> **WHAT IS NEEDED**
Look below for the line with "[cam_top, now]"; begin the copy there and stop after the line with "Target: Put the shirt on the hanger", keeping the text exact and the pictures out.

(Stored data entries)
[Start of section]

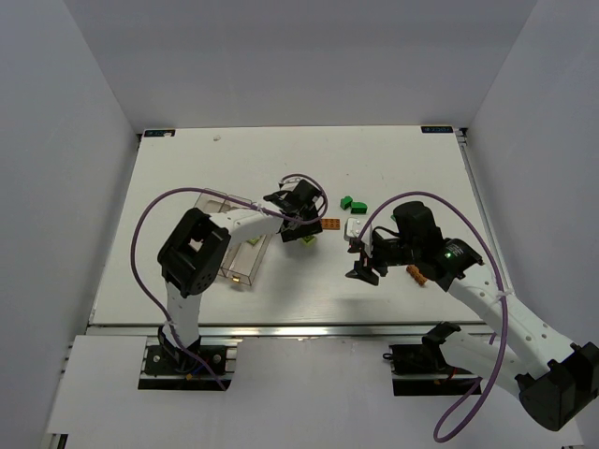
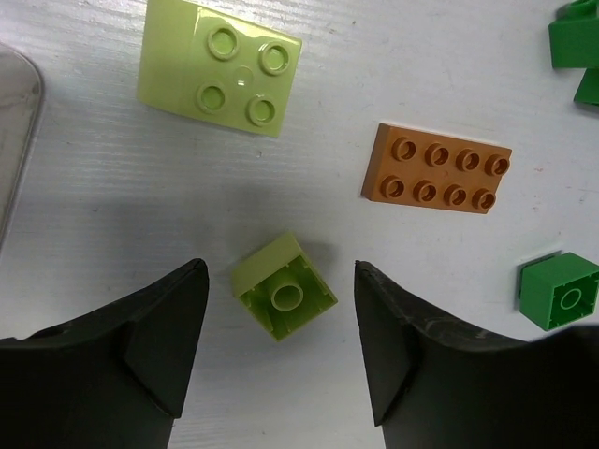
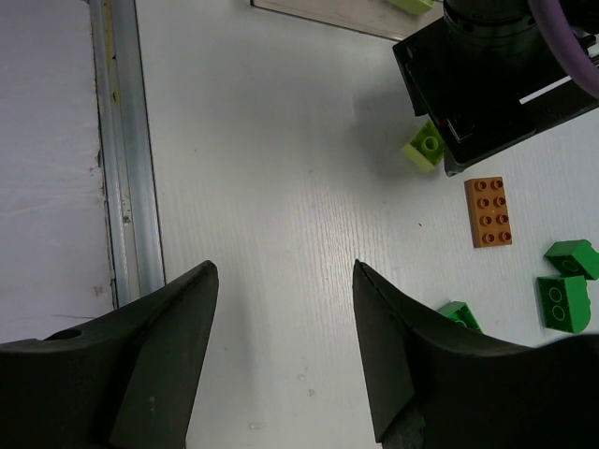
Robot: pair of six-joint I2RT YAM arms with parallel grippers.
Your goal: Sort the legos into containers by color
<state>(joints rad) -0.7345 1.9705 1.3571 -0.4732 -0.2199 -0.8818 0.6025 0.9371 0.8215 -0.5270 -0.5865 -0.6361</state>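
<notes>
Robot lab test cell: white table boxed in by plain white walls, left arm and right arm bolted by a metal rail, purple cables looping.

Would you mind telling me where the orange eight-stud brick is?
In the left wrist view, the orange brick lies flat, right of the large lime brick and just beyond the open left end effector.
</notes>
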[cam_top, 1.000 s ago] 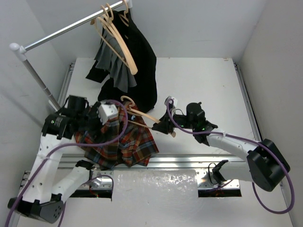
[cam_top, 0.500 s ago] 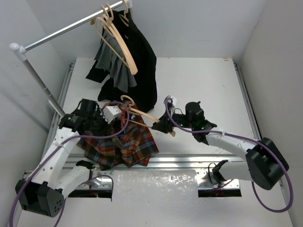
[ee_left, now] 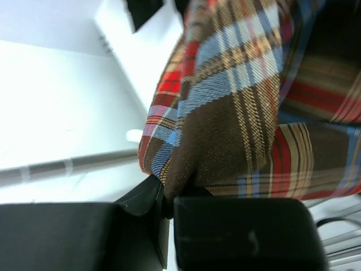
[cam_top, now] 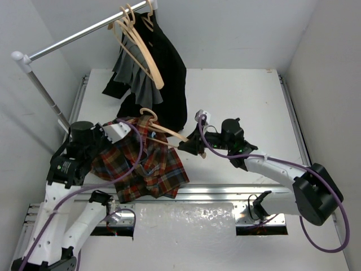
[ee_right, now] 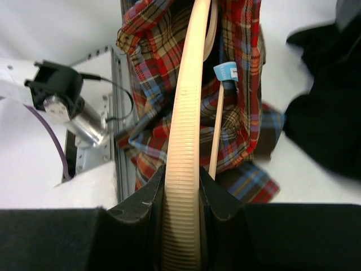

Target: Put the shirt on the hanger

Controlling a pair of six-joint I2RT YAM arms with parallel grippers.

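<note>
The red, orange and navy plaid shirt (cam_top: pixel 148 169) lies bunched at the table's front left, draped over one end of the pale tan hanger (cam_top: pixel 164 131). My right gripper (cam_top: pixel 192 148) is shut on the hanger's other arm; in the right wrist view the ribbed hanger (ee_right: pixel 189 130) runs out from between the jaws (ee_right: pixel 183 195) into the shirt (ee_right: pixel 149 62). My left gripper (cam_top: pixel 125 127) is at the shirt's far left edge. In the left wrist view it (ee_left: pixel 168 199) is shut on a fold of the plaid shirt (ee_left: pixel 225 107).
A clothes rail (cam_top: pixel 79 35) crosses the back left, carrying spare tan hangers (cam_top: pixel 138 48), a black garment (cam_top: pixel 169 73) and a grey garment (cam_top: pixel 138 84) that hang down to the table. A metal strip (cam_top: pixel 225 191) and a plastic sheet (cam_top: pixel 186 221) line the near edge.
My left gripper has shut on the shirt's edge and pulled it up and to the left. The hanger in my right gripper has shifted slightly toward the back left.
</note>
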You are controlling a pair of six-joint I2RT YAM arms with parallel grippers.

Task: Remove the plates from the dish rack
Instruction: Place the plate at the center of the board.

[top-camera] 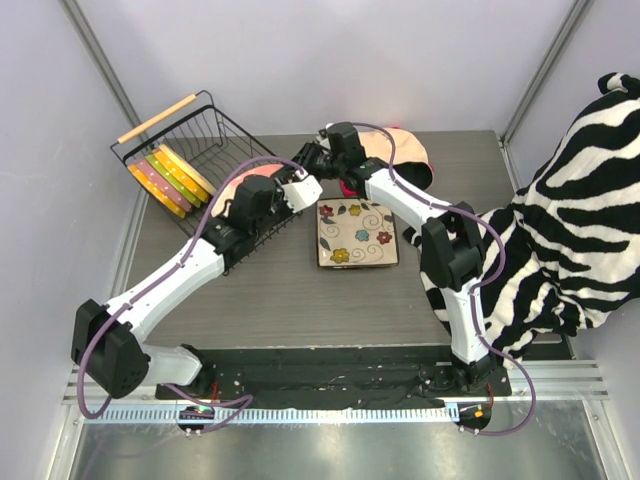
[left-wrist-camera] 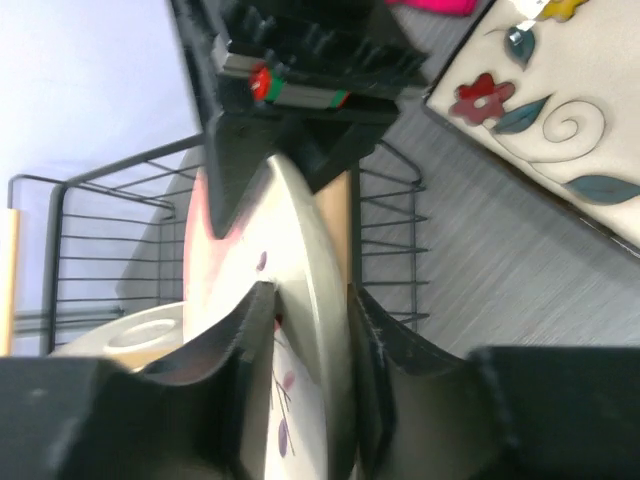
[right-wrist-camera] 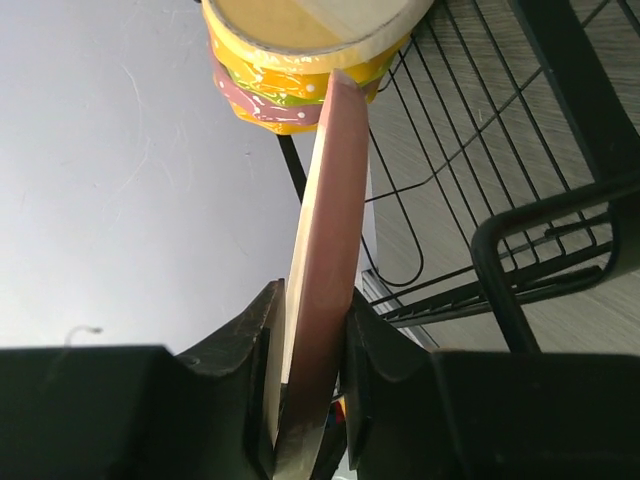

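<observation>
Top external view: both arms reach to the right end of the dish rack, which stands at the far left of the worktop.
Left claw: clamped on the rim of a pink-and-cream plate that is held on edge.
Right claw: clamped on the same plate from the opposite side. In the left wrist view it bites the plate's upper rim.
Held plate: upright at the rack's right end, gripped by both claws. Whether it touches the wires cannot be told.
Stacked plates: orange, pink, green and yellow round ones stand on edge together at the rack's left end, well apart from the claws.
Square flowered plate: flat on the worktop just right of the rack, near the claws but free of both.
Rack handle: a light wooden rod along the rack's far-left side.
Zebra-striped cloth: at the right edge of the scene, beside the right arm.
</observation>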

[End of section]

> **RESULT OF THE TASK**
[cam_top, now] 
[ee_right, now] 

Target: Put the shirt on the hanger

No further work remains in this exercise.